The authorizations are processed in midPoint security component. The processing of every authorization is logged. Therefore to see the authorization processing trace simply enable the logging of security component:
However, please keep in mind that this is quite intense logging. It can easily impact the system performance and flood the logs on a busy system with a lot of authorization. It is better to troubleshoot the configuration in a development or testing environment.

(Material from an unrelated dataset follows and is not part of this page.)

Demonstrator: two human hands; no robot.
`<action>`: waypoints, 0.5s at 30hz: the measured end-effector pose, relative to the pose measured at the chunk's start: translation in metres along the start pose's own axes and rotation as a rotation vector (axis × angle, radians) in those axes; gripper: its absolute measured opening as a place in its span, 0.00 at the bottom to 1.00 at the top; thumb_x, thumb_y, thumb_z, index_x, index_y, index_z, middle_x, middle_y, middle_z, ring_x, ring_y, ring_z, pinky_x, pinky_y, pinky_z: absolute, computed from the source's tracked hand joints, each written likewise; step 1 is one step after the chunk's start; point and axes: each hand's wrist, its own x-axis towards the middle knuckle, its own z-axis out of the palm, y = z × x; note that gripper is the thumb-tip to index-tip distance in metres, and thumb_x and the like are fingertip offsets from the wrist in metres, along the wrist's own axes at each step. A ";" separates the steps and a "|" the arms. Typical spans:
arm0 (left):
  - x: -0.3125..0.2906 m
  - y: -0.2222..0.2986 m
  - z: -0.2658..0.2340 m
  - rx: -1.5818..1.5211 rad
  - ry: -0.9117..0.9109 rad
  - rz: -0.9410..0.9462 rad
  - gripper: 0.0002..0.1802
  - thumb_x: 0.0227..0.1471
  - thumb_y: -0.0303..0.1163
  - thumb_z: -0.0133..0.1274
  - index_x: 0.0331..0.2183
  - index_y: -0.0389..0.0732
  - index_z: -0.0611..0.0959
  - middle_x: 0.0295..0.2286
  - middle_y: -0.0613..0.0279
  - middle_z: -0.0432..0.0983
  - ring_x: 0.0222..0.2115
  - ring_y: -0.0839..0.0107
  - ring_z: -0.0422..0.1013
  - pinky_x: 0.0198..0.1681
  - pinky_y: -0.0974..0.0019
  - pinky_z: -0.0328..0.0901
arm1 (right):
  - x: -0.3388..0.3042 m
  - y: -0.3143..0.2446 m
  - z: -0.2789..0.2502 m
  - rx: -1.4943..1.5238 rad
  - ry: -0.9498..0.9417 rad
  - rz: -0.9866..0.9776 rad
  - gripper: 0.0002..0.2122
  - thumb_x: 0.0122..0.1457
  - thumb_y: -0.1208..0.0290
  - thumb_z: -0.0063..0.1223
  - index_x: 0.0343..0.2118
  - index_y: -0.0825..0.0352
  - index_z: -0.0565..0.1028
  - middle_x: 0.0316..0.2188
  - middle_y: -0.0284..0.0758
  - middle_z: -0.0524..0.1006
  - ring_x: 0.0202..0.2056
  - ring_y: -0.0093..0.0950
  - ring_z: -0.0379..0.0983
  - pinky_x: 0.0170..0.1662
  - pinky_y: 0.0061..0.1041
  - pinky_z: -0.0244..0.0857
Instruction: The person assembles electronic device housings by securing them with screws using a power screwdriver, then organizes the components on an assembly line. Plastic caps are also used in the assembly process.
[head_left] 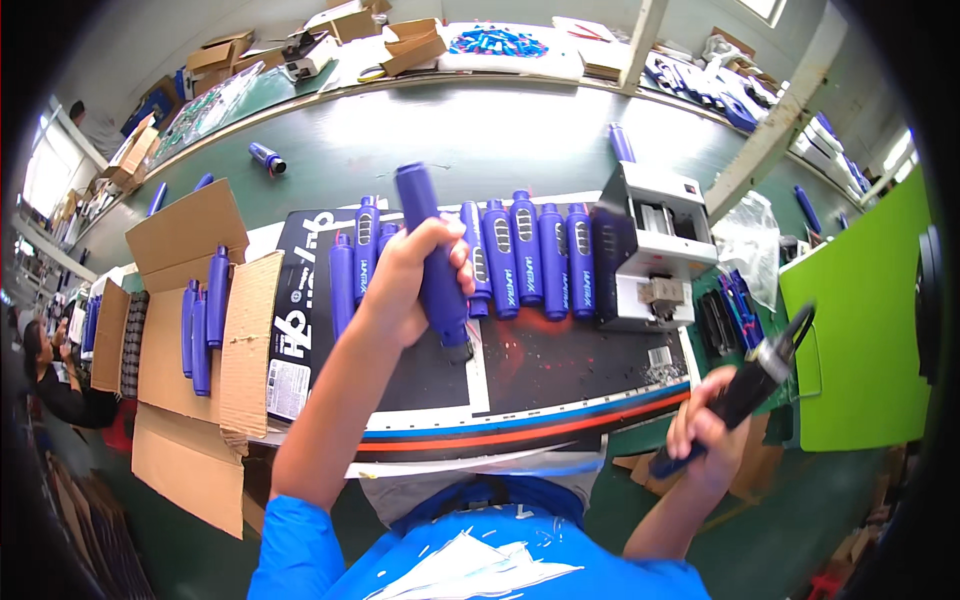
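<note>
Head view, left hand (pixel 406 275) holding one tube (pixel 443 298), right (pixel 714 430) perhaps one screwdriver (pixel 750 386)

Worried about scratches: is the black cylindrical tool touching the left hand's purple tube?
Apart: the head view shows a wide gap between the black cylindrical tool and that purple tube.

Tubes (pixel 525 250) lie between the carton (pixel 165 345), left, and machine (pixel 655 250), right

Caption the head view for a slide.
Left hand holding a purple tube, right hand a black tool, at a green bench.
</note>
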 end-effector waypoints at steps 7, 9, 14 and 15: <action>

When the security logging is enabled then you can see following messages in the logs:
2017-01-23 14:32:37,824 [main] TRACE (c.e.m.security.impl.SecurityEnforcerImpl): AUTZ: evaluating security constraints principal=MidPointPrincipal(user:c0c010c0-d34d-b33f-f00d-111111111111(jack), autz=[[http://midpoint.evolveum.com/xml/ns/public/security/authorization-model-3#read])]), object=user:c0c010c0-d34d-b33f-f00d-111111111111(jack) 2017-01-23 14:32:37,824 [main] TRACE (c.e.m.security.impl.SecurityEnforcerImpl): Evaluating authorization 'read-some-roles' in role:7b4a3880-e167-11e6-b38b-2b6a550a03e7(Read some roles) .... 2017-01-23 14:32:37,824 [main] DEBUG (c.evolveum.midpoint.security.api.SecurityUtil): Denied access to user:c0c010c0-d34d-b33f-f00d-111111111111(null) by jack because the subject has not access to any item
There is a set of similar messages for every operation that midPoint attempts. First message describes the operations and its "context": who has executed it (principal), what was the object and target of the operation (if applicable). The last line usually summarizes the decision: allow or deny. The lines between describe the processing of each individual authorization. If you examine that part carefully then you can figure out which authorizations were used. The result of authorization evaluation can be one of these:
Authorization denies the operation. That’s a dead end. If any authorization denies the operation then the operation is denied. No other authorizations need to be evaluated.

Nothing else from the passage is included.